The Spanish foundation Acciona Microenergía and Peru’s Scientific, Technological and Innovation Fund (Fondecyt) launched a new program to provide electricity to isolated rural communities in the Peruvian Amazon. The initiative will use residential photovoltaic systems to provide basic electricity service to 1,000 households without disrupting the surrounding ecosystem. The pilot project will help demonstrate the replicability and economic feasibility of this model. Under the program, residents pay a small fee for the equipment equivalent to 50 percent less that what they previously paid for batteries, candles, and oil lamps. Acciona Microenergía will also train users so they can fix and maintain the equipment themselves. (Energías Renovables 11/26/2017)
A bill to lower taxes on electric vehicles (EV) successfully passed the first vote by the Costa Rican General Assembly. A second vote to make it official is expected shortly. As Costa Rica works towards becoming a carbon neutral country by 2022, it aims to add 37,000 EVs over the next five years. The law would exempt EVs from a range of fees, including parking meter costs and driving permits and would lower import taxes and vehicle transfer fees for the next five years. Recharge centers will be built every 80 kilometers on national roads and every 120 kilometers on provincial roads. The law also places obligations on the Ministry of Transportation to support the initiative and the National Apprenticeship Institute to train future mechanics for electric vehicles. (La Nación, 29/11/2017)
Costa Rica has also begun testing its first hydrogen bus 'Nyuti', which means star in the Chorotega indigenous language, as the country moves towards achieving the goal of 100 percent renewable energy. The first routes will be introduced in the province of Guanacaste in June, making it the first vehicle of its kind in Central America. (La Nación, 11/28/2017)
Argentina's Minister of Transport, Guillermo Dietrich, spoke in Washington DC this week about the progress of the country's National Transport Plan. During the hour and a half-long talk, Minister Dietrich highlighted the plan's five strategic priorities: improving infrastructure, efficiently and sustainably prioritizing different modes of transport; improving safety in the sector; strengthening employment; and reducing corruption while improving transparency in the sector. The plan spans 2016-2019, and focuses on roads, railroads, air transport, ports and waterways, and urban mobility. A discussant from the InterAmerican Development Bank noted that one major challenge facing the US$33 billion plan is how to finance the wide-ranging improvements while reducing subsidies. (Woodrow Wilson Center 11/22/2017)

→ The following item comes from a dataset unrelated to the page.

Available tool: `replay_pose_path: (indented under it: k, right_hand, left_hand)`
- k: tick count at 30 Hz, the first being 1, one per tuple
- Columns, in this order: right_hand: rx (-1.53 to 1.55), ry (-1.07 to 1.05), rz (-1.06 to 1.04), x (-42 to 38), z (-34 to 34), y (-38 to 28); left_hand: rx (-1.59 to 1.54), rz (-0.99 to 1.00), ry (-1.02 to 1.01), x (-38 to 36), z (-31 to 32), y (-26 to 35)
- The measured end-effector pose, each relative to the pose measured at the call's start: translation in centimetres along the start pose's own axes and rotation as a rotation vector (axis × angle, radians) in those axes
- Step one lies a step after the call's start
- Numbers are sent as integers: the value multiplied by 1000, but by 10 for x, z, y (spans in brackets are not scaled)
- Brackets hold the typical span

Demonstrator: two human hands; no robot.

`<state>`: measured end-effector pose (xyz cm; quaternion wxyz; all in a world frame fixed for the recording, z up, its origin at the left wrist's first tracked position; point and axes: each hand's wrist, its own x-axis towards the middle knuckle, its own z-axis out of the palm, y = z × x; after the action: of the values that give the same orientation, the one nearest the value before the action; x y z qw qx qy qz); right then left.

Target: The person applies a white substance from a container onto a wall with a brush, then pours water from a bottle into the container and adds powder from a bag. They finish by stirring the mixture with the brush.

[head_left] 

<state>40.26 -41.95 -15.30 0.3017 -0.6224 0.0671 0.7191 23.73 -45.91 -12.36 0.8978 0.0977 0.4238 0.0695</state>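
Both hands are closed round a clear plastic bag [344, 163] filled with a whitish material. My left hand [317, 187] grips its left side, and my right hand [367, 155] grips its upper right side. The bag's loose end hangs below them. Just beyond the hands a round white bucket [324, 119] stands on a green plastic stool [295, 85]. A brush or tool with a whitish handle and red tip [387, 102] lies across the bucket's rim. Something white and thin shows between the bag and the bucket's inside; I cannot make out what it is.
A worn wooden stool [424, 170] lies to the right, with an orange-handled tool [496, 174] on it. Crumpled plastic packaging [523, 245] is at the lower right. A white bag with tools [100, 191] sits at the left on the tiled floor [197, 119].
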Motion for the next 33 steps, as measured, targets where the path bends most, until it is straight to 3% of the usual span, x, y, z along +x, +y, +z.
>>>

Costa Rica and Ecuador signed the Coral Reef Life declaration, an international pronouncement in favor of the conservation of coral reefs launched in June 2017 by Prince Albert II of Monaco. With this agreement, both countries will try to comply with Goal 14 –to conserve and sustainably use the oceans, seas, and marine resources– of United Nation’s Sustainable Development Goals. Costa Rica and Ecuador will join other 12 signatory countries, including Mexico, in projects to restore and protect their coral reefs (El País 11/28/2017).